You are also correct that if the maximal irreducibility measure were equivalent to the measure $\psi^\prime(A) = \int_X \varphi(dy) K_{a_{\frac{1}{2}}}(y,A)$ for any finite irreducibility measure $\varphi$ as in their proposition 4.2.2, then since the trivial measure is irreducible, this integral can beget the trivial measure. And any measure equivalent to the trivial measure is trivial, where equivalence is defined here: http://en.wikipedia.org/wiki/Equivalence_(measure_theory).

I believe this must be a mistake, and it would be easily fixed by only allowing non-trivial measures as irreducibility measures.

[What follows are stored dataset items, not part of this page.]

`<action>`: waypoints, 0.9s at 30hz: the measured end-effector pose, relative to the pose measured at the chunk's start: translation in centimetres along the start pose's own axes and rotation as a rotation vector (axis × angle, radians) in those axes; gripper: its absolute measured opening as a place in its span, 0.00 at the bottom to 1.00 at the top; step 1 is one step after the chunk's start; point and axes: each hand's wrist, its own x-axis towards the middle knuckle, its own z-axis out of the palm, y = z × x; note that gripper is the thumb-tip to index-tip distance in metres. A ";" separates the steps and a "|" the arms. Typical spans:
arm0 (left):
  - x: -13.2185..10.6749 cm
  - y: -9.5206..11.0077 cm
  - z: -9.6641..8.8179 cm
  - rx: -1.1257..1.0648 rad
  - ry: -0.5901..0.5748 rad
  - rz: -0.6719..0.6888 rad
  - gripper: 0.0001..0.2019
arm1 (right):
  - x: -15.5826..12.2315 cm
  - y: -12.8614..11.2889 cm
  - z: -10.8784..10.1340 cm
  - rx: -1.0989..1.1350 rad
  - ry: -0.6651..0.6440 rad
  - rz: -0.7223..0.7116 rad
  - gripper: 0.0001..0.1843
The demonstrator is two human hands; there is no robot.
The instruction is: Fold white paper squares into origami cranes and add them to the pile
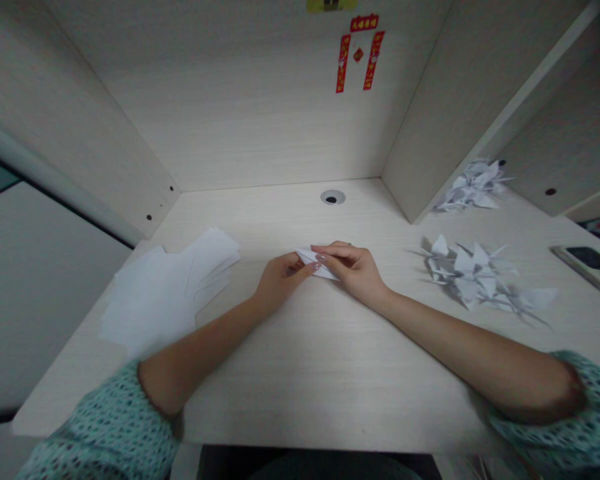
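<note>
A small folded piece of white paper lies on the pale wooden desk at its middle. My left hand pinches the paper's left part with curled fingers. My right hand presses on it from the right, fingers together and laid across the fold. Most of the paper is hidden under the two hands.
A loose stack of white paper sheets lies at the left. Folded paper cranes lie at the right, and more cranes sit in the side shelf. A phone rests at the far right. A cable hole is at the back.
</note>
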 end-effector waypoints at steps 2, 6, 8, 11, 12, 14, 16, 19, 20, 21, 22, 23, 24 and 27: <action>0.0 -0.1 0.0 0.021 0.012 -0.008 0.17 | 0.0 0.0 0.0 -0.018 -0.016 -0.017 0.12; 0.0 -0.2 0.1 0.027 0.010 -0.001 0.17 | -0.1 0.1 0.1 -0.043 -0.009 -0.050 0.14; 0.0 -0.2 0.0 0.035 0.015 0.000 0.17 | -0.1 0.1 0.1 -0.065 -0.007 -0.069 0.15; 0.0 -0.1 0.0 0.015 0.039 0.000 0.17 | -0.1 0.1 0.2 -0.084 -0.002 -0.087 0.16; 0.1 -0.1 0.0 -0.007 0.053 0.002 0.17 | -0.1 0.1 0.2 -0.082 -0.006 -0.085 0.16; 0.2 -0.2 0.0 -0.056 0.085 0.007 0.16 | -0.1 0.1 0.2 -0.074 -0.022 -0.066 0.17; 0.3 -0.3 0.0 -0.094 0.109 0.013 0.16 | -0.2 0.3 0.3 -0.064 -0.042 -0.038 0.17; 0.4 -0.4 -0.1 -0.135 0.128 0.009 0.16 | -0.2 0.6 0.3 -0.032 -0.045 0.007 0.18; 0.4 -0.4 -0.1 -0.147 0.136 0.007 0.16 | -0.2 0.7 0.3 -0.026 -0.044 0.016 0.18; 0.4 -0.3 -0.1 -0.155 0.146 0.004 0.16 | -0.2 0.8 0.3 -0.026 -0.047 0.022 0.18; 0.4 -0.2 -0.1 -0.158 0.160 0.001 0.16 | -0.1 0.8 0.4 -0.032 -0.055 0.025 0.17; 0.4 -0.2 -0.1 -0.158 0.172 -0.002 0.16 | -0.1 0.8 0.4 -0.041 -0.064 0.024 0.15; 0.4 -0.1 -0.2 -0.158 0.183 -0.004 0.16 | -0.1 0.8 0.4 -0.052 -0.072 0.023 0.14; 0.4 0.0 -0.2 -0.176 0.185 0.003 0.14 | 0.0 0.7 0.5 -0.072 -0.082 0.024 0.15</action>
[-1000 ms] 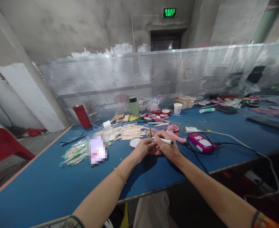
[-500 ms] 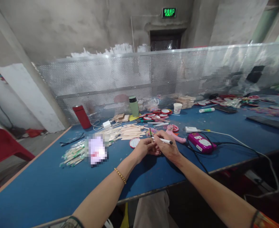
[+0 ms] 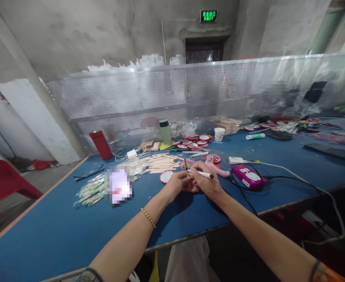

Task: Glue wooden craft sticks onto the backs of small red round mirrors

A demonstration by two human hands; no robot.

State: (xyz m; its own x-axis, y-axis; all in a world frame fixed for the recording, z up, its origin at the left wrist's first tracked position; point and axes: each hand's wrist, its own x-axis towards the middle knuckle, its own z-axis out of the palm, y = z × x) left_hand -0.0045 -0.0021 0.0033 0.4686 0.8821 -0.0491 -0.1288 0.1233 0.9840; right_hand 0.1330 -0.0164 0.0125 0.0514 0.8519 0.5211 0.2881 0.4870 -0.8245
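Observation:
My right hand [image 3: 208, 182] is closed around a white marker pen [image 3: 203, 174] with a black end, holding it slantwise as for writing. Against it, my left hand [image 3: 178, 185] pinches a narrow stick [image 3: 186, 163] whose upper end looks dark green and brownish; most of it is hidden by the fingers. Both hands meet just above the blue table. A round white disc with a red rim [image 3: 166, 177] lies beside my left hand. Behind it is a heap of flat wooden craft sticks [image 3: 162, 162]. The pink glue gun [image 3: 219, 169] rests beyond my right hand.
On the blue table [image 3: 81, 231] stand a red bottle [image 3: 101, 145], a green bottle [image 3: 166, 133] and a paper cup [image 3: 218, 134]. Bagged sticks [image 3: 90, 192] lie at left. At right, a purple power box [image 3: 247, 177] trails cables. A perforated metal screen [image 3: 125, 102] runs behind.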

To answer your question about a Markov chain without a maximal irreducibility measure, consider this. Proposition 4.2.2 guarantees the existence of a maximal irreducibility measure as long as there exists any irreducibility measure. So such a Markov chain would have to have no non-trivial irreducibility measures. For an example of such, let $X=\{a,b\}$, and let $B(X) = \{\emptyset, \{a\},\{b\},\{a,b\}\}$. Let the Markov chain just jump from $a$ to $a$ and $b$ to $b$ with probability one. If $\varphi$ is a nontrivial measure ($\varphi(X)>0$), it must assign ${a}$ or ${b}$ positive mass to satisfy additivity. But $L(b,\{a\})=L(a,\{b\})=0$, so $\varphi$ can't satisfy the definition of an irreducibility measure.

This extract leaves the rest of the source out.